Les publicité ne font rien pour aider

Il suffit de se rappeler de cet épisode où Instagram a décidé de censurer la photo d’une jeune femme dont le pantalon est taché de sang menstruel et tous les commentaires qu’elle a reçus pour assurer que malheureusement, au XXIe siècle, les règles sont encore taboues. Il faut dire que les publicités qui n’osent pas dire le mot “règles” et qui ont abusé de la couleur bleue pour imiter cet écoulement sanguin ne font rien pour améliorer les choses. Ce tabou pourrait également expliquer toute cette polémique autour de la Taxe tampon et le refus de certaines personnes de considérer les protections hygiéniques comme des produits de première nécessité.

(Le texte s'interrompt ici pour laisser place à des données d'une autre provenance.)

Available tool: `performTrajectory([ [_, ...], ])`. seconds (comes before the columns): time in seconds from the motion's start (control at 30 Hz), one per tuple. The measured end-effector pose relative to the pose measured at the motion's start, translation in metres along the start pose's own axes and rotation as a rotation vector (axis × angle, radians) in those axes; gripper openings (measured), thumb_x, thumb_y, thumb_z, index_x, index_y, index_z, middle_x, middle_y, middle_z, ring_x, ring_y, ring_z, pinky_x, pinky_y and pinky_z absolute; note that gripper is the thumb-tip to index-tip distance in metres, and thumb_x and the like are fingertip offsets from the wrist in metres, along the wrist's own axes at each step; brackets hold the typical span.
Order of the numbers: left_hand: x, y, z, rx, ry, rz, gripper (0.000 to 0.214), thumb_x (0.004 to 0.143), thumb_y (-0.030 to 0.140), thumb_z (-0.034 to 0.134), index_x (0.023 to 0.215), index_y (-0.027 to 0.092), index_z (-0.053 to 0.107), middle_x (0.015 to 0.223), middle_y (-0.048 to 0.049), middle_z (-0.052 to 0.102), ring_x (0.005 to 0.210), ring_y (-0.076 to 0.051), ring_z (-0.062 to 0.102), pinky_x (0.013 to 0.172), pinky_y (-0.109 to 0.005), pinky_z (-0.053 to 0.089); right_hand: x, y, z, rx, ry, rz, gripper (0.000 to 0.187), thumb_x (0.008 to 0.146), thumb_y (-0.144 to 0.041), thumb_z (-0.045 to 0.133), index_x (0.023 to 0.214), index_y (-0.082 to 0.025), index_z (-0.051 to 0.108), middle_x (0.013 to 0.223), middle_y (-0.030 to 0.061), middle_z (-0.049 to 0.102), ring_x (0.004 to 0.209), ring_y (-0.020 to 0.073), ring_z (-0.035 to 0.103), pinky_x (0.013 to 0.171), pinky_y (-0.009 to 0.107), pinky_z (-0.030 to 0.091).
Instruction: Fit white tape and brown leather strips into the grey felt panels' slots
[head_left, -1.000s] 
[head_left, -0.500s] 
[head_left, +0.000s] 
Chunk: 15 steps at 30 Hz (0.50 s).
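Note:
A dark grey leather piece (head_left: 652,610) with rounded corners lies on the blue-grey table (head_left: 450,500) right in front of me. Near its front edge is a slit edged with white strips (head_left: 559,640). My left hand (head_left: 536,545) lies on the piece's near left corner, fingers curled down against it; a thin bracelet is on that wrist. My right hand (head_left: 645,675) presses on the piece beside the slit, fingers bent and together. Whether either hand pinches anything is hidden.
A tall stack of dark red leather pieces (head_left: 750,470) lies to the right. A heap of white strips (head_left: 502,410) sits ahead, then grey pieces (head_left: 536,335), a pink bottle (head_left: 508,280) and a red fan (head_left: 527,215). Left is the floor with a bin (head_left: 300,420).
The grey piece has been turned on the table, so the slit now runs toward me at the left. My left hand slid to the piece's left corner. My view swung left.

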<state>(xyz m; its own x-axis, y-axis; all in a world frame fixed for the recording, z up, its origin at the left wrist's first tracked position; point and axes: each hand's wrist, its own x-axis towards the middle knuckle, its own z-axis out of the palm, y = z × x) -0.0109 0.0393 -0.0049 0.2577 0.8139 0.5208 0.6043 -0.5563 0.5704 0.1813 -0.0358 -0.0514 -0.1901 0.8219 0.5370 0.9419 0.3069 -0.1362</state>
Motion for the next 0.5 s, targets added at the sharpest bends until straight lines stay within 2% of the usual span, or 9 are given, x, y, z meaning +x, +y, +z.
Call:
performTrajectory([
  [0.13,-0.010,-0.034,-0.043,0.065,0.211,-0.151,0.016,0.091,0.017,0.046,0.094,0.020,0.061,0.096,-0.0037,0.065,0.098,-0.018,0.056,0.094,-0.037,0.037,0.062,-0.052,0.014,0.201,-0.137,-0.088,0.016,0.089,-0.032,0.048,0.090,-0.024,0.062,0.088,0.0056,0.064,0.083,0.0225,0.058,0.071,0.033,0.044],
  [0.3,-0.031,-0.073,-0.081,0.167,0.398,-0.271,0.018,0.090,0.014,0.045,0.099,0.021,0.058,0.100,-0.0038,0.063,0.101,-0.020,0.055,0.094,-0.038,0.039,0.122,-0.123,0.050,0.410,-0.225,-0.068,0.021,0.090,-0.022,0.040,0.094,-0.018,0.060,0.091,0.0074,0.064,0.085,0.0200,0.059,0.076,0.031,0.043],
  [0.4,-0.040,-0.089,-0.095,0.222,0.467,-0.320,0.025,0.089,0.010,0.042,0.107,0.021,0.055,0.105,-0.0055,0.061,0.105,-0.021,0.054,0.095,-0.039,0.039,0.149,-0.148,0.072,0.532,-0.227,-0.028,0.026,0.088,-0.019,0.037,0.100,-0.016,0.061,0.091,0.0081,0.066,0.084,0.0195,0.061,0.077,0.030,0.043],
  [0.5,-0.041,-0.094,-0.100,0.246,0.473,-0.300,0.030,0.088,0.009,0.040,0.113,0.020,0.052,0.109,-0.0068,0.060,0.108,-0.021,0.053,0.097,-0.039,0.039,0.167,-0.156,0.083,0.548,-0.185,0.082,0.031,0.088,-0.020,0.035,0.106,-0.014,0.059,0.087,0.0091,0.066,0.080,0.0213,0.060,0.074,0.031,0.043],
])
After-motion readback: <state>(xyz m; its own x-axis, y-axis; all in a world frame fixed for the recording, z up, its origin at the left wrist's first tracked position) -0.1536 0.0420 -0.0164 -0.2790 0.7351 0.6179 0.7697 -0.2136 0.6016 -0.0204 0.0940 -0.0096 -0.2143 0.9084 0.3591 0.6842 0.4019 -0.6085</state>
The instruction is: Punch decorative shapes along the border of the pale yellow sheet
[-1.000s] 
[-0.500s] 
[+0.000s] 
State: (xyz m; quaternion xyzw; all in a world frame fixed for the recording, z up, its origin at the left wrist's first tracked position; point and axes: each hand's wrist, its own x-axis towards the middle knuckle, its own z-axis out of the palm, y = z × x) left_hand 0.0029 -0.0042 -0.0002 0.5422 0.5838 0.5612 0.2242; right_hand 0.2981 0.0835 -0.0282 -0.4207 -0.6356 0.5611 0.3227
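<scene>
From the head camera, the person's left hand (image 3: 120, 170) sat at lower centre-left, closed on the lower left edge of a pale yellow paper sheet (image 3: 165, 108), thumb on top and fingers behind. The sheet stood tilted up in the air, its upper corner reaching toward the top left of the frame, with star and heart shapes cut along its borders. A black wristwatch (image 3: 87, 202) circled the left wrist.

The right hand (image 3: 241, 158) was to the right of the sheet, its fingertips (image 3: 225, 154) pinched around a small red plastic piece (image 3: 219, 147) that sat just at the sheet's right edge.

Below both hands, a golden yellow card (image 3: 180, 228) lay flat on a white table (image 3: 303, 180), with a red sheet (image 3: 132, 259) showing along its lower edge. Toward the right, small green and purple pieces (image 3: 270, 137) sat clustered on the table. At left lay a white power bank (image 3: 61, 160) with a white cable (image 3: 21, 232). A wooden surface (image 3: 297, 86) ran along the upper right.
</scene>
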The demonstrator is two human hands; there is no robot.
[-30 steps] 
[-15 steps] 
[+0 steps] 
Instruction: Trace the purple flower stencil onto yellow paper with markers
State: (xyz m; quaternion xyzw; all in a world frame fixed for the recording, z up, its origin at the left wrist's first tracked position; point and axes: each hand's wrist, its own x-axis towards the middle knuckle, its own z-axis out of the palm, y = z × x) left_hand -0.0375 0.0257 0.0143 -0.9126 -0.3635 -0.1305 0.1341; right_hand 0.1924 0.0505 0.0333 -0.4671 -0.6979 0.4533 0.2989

Et encore, cela n’est rien à côté de certains pays qui interdisent par exemple l’accès au temple pour les femmes en période de menstruation parce qu’elles sont jugées “impures”, ou qui les obligent à quitter leur foyer et à vivre recluses pendant leur cycle afin de ne pas “contaminer” leur environnement.

Alors, pour lever ce tabou ancestral véhiculé par la société et intériorisé par beaucoup de femmes, on rappelle au cas où que les règles, ce n’est pas quelque chose de “sale” ou de “dégoûtant”, mais bien un processus naturel qui arrive à la fin de chaque cycle menstruel lorsqu’il n’y a pas eu fécondation.

Pour ces messieurs qui ont encore des doutes parce qu’ils étaient plus attentifs aux explications sur “comment mettre une capote” que sur “comment fonctionne le corps de la femme” lors des cours d’éducation sexuelle, on leur conseille de regarder cette courte vidéo qui est super simple à comprendre. Et tant qu’on y est, ce serait bien de bannir définitivement la question insupportable et insensée “T’as tes règles ou quoi ?”.

Quant aux femmes, n’hésitez donc plus à dire “j’ai mes règles”, ça contribuera certainement à faire tomber ce tabou.